-- Opening Marker --

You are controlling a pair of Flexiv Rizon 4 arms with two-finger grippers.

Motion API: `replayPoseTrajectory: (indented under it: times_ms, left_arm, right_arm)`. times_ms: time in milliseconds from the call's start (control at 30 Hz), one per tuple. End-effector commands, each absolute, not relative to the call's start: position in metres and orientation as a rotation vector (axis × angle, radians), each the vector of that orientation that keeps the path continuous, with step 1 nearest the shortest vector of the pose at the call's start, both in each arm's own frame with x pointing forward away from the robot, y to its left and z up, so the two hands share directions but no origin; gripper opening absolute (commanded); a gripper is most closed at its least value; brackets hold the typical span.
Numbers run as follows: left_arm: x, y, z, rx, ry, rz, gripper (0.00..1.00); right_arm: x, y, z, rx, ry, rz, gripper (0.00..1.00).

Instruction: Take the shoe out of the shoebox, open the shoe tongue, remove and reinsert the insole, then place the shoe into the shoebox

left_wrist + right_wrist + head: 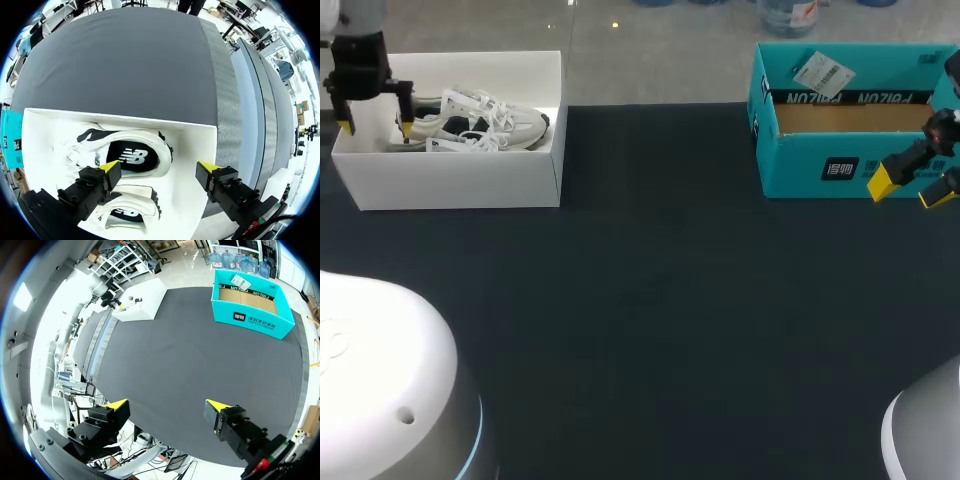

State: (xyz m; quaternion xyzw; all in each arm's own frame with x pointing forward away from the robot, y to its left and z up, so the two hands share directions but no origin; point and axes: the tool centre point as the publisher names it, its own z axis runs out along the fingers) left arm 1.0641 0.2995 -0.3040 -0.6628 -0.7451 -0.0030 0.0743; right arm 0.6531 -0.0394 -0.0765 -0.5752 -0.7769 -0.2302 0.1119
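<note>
The shoe (132,156) lies in the box (187,150) under the wide-open, empty left jaws; right jaws open, empty.

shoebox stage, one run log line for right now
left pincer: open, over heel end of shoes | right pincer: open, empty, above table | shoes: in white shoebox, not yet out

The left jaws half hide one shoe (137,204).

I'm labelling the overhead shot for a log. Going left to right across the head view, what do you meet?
First the left gripper → white shoes in the white shoebox → teal box → right gripper.
</note>
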Motion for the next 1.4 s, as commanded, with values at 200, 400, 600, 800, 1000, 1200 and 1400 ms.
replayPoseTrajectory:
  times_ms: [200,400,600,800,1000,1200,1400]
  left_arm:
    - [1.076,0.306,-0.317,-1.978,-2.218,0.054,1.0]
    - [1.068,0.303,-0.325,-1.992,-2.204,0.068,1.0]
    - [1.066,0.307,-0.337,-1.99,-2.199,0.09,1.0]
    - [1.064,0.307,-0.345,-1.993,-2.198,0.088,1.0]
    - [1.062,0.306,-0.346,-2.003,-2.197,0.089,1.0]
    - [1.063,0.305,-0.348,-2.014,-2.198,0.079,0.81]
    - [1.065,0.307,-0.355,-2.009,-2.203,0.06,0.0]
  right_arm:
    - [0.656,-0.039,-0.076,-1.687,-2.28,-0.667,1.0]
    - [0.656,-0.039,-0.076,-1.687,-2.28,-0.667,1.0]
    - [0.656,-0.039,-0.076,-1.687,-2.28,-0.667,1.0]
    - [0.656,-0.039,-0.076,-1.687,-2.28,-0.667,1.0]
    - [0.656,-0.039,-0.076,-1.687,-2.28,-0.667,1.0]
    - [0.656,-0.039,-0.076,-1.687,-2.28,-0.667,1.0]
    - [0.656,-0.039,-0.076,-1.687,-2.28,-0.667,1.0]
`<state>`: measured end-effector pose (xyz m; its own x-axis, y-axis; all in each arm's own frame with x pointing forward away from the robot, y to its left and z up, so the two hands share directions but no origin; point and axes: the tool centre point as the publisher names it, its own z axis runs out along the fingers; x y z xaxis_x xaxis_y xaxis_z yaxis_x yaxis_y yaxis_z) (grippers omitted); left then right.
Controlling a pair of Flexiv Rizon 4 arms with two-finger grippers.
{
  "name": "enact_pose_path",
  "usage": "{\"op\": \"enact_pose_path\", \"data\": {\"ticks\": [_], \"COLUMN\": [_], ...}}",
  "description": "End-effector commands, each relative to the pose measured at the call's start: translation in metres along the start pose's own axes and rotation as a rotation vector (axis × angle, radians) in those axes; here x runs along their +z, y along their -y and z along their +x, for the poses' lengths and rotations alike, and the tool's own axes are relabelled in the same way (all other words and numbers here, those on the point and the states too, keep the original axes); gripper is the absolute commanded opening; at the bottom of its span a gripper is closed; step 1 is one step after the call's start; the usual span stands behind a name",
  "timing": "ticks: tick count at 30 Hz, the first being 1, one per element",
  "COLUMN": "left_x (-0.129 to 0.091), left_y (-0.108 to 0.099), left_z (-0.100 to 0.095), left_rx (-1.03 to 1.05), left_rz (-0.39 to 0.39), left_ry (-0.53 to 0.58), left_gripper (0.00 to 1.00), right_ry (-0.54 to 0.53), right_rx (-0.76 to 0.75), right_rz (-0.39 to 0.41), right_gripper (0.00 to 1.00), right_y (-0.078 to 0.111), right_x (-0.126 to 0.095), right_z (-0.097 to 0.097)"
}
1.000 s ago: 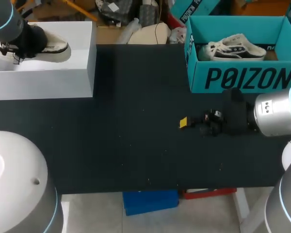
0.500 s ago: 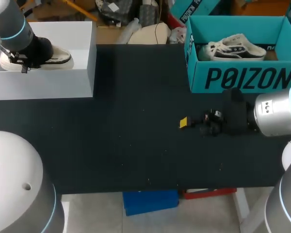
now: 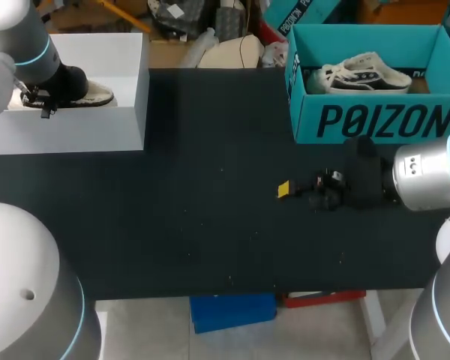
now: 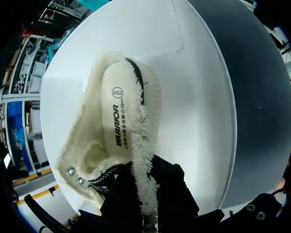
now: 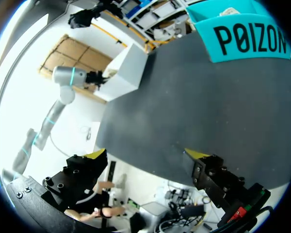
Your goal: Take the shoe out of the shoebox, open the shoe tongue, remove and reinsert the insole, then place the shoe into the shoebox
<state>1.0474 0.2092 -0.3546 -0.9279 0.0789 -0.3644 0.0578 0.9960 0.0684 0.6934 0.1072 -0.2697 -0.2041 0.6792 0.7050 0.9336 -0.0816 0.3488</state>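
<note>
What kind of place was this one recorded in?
Probably a robot lab bench set up for shoe handling: a black-topped table, a teal shoebox holding a sneaker, and my left gripper shut on a fleece-lined shoe in a white box.

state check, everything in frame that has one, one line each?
white shoebox: open, no lid on it.
fleece-lined shoe: in the white shoebox, gripped at its collar.
insole: seated inside the shoe.
left tool: shut on the shoe's collar.
right tool: open, empty, over the table.
teal shoebox: open, sneaker lying inside.
</note>
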Motion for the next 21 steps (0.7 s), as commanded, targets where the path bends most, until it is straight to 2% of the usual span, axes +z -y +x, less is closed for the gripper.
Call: {"op": "enact_pose_path", "data": {"ticks": [1,6,7,9,11,13,16,19,21], "left_x": [-0.006,-0.017,-0.019,-0.028,-0.037,-0.05,-0.071,-0.095,-0.111], "left_y": [-0.002,-0.002,-0.002,-0.002,-0.002,-0.002,-0.001,0.003,0.009], "left_z": [-0.001,0.002,0.003,0.003,0.003,0.0,-0.009,-0.014,-0.013], "left_rx": [0.007,0.044,0.053,0.043,0.043,0.027,0.008,-0.009,-0.017], "left_rz": [0.002,0.014,0.011,0.033,0.035,0.059,0.055,0.069,0.089], "left_ry": [-0.014,-0.036,-0.035,-0.052,-0.053,-0.067,-0.057,-0.072,-0.099], "left_gripper": [0.21,0.45,0.46,0.45,0.37,0.34,0.33,0.35,0.47], "right_ry": [0.0,0.0,0.0,0.0,0.0,0.0,0.0,0.0,0.0], "right_rx": [0.0,0.0,0.0,0.0,0.0,0.0,0.0,0.0,0.0], "right_rz": [0.001,0.001,0.001,0.001,0.001,0.001,0.001,0.001,0.001], "right_gripper": [1.0,1.0,1.0,1.0,1.0,1.0,1.0,1.0,1.0], "right_y": [0.0,0.0,0.0,0.0,0.0,0.0,0.0,0.0,0.0], "right_x": [-0.001,-0.001,-0.001,-0.001,-0.001,-0.001,-0.001,-0.001,-0.001], "right_z": [0.0,0.0,0.0,0.0,0.0,0.0,0.0,0.0,0.0]}}
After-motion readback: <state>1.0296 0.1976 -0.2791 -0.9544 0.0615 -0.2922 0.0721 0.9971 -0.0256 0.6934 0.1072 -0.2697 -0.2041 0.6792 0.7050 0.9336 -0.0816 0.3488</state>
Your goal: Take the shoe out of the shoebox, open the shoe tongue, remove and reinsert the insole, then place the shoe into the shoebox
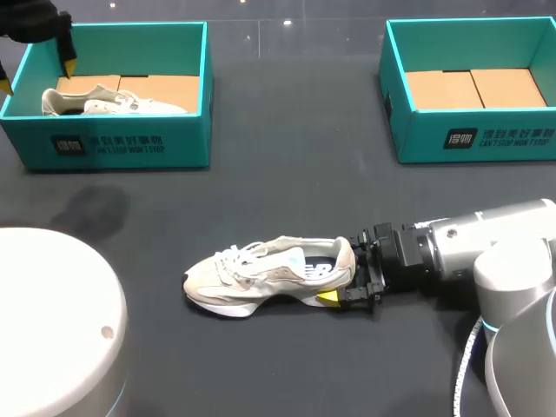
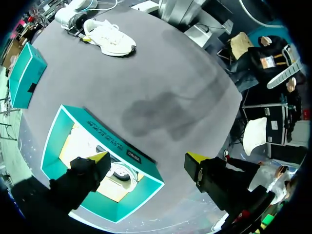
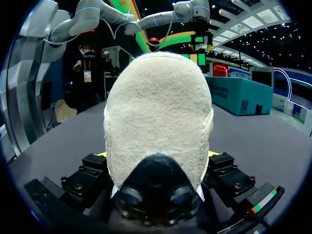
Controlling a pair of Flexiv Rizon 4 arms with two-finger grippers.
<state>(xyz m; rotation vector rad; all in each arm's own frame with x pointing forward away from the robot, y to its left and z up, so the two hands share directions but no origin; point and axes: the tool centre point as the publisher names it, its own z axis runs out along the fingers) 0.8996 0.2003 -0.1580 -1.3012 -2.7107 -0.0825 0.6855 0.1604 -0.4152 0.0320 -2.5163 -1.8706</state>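
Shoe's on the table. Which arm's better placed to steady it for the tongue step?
Right: right gripper clamps the shoe by the heel; left gripper hangs open over the far shoebox.

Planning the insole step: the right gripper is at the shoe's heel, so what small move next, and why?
Probably bring the left gripper from the left shoebox toward the shoe on the table: the right gripper grips its heel, the left one hangs open, and nothing touches the tongue yet.

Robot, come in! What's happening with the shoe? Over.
Right gripper shut on shoe at heel, shoe lying on table. Left gripper open over left shoebox, second shoe inside. Nothing in the way.
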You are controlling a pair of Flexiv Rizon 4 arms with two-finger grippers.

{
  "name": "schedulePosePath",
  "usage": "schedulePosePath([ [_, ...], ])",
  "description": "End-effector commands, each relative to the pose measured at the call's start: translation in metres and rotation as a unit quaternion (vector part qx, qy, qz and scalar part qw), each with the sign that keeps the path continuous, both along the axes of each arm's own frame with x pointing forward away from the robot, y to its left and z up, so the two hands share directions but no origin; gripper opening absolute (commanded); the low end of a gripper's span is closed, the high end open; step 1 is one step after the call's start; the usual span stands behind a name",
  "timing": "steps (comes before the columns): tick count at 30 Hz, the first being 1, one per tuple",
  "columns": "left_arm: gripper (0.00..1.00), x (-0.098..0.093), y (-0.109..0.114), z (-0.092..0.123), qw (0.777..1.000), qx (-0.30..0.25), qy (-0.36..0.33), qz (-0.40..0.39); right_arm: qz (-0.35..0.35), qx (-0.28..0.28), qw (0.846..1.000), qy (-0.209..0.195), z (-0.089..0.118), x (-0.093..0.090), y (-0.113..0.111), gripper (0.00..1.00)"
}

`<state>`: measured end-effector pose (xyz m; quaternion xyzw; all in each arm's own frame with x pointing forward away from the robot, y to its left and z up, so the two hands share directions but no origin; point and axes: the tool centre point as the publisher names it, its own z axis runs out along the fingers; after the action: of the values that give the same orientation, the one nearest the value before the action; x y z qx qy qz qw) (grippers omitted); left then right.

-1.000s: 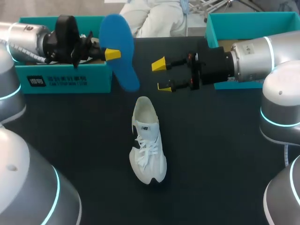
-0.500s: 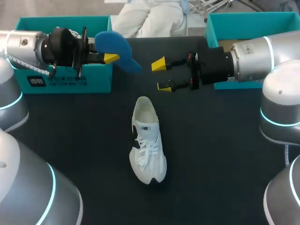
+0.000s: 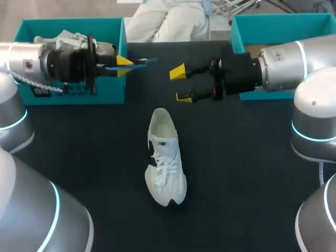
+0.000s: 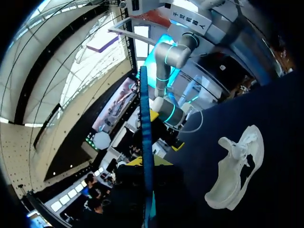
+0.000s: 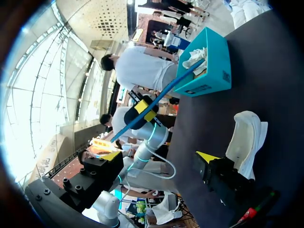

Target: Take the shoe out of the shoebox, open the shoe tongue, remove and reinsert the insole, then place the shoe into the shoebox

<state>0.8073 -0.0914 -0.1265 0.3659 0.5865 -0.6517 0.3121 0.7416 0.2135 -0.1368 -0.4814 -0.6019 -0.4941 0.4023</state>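
A white shoe (image 3: 165, 157) lies on the dark table, toe toward me and heel opening toward the far side. My left gripper (image 3: 125, 65) is shut on the blue insole (image 3: 143, 62), held edge-on in the air beside the left shoebox (image 3: 79, 89). In the left wrist view the insole (image 4: 145, 133) runs as a thin blue strip out from between the fingers, with the shoe (image 4: 236, 167) off to one side. My right gripper (image 3: 180, 84) hangs open and empty just past the heel, facing the insole. The right wrist view shows the insole (image 5: 164, 95) and the shoe (image 5: 247, 137).
The teal left shoebox holds another white shoe (image 3: 59, 38). A second teal box (image 3: 247, 23) stands at the far right behind my right arm. Dark tabletop (image 3: 241, 173) surrounds the shoe on all sides.
My left wrist has rolled, turning the insole from broad face up to edge-on, and drawn it slightly back toward the left shoebox. The right arm and shoe have not moved.
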Motion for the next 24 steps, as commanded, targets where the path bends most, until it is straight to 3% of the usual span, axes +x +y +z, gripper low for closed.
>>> schedulePosePath([
  [1, 0.0, -0.004, 0.001, -0.003, 0.991, 0.001, -0.129, 0.032, -0.002, -0.001, 1.0, 0.0, 0.0, 0.0, 0.002, 1.0],
  [14, 0.0, -0.005, 0.0, -0.007, 0.989, 0.001, -0.145, 0.035, -0.002, -0.001, 1.0, 0.0, 0.0, 0.0, 0.002, 1.0],
  [24, 0.0, -0.003, -0.002, -0.014, 0.962, -0.003, -0.267, 0.058, -0.002, -0.001, 1.0, 0.0, 0.0, 0.0, 0.002, 1.0],
])
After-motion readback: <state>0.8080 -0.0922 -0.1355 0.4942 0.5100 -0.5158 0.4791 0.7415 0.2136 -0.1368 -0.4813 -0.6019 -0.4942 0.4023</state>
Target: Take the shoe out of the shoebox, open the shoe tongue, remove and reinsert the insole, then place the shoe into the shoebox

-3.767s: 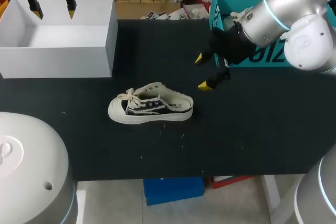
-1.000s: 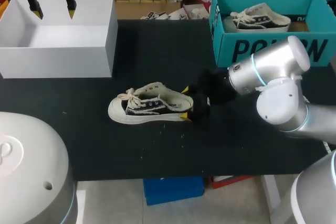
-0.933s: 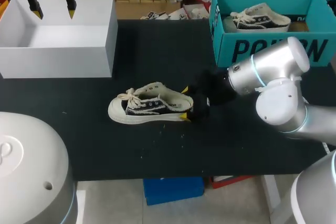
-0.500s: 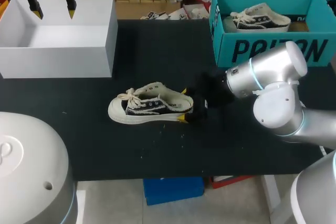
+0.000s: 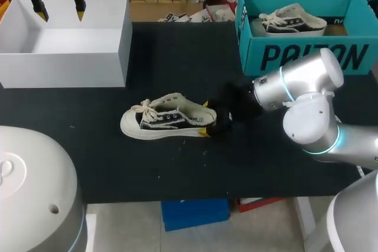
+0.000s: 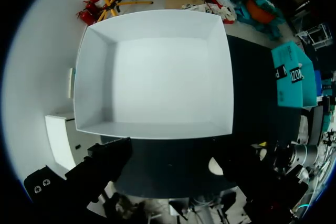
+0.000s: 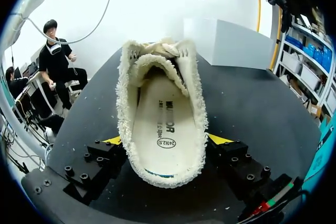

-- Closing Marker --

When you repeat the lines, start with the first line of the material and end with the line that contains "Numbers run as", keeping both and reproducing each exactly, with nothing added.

You are controlling a pair of Flexiv Rizon 4 arms with two-finger grippers.

Motion API: `replayPoseTrajectory: (indented under it: times_ms, left_arm, right_arm)`. times_ms: time in milliseconds from the call's start (control at 30 Hz), one per tuple. End-effector commands, each absolute, not relative to the call's start: position in metres and orientation as a rotation vector (axis × angle, radians), each the vector of that orientation that keeps the path continuous, with step 1 nearest the shortest vector of the pose at the call's start, both in each arm's own frame with x pointing forward away from the robot, y to its left and z up, so the two hands share directions but no origin; gripper opening absolute (commanded); a gripper is most closed at its least value; brackets hold the typical span.
Numbers run as follows: left_arm: x, y, z, rx, ry, rz, gripper (0.00..1.00); right_arm: x, y, z, rx, ry, rz, gripper (0.00..1.00).

This response is now finished.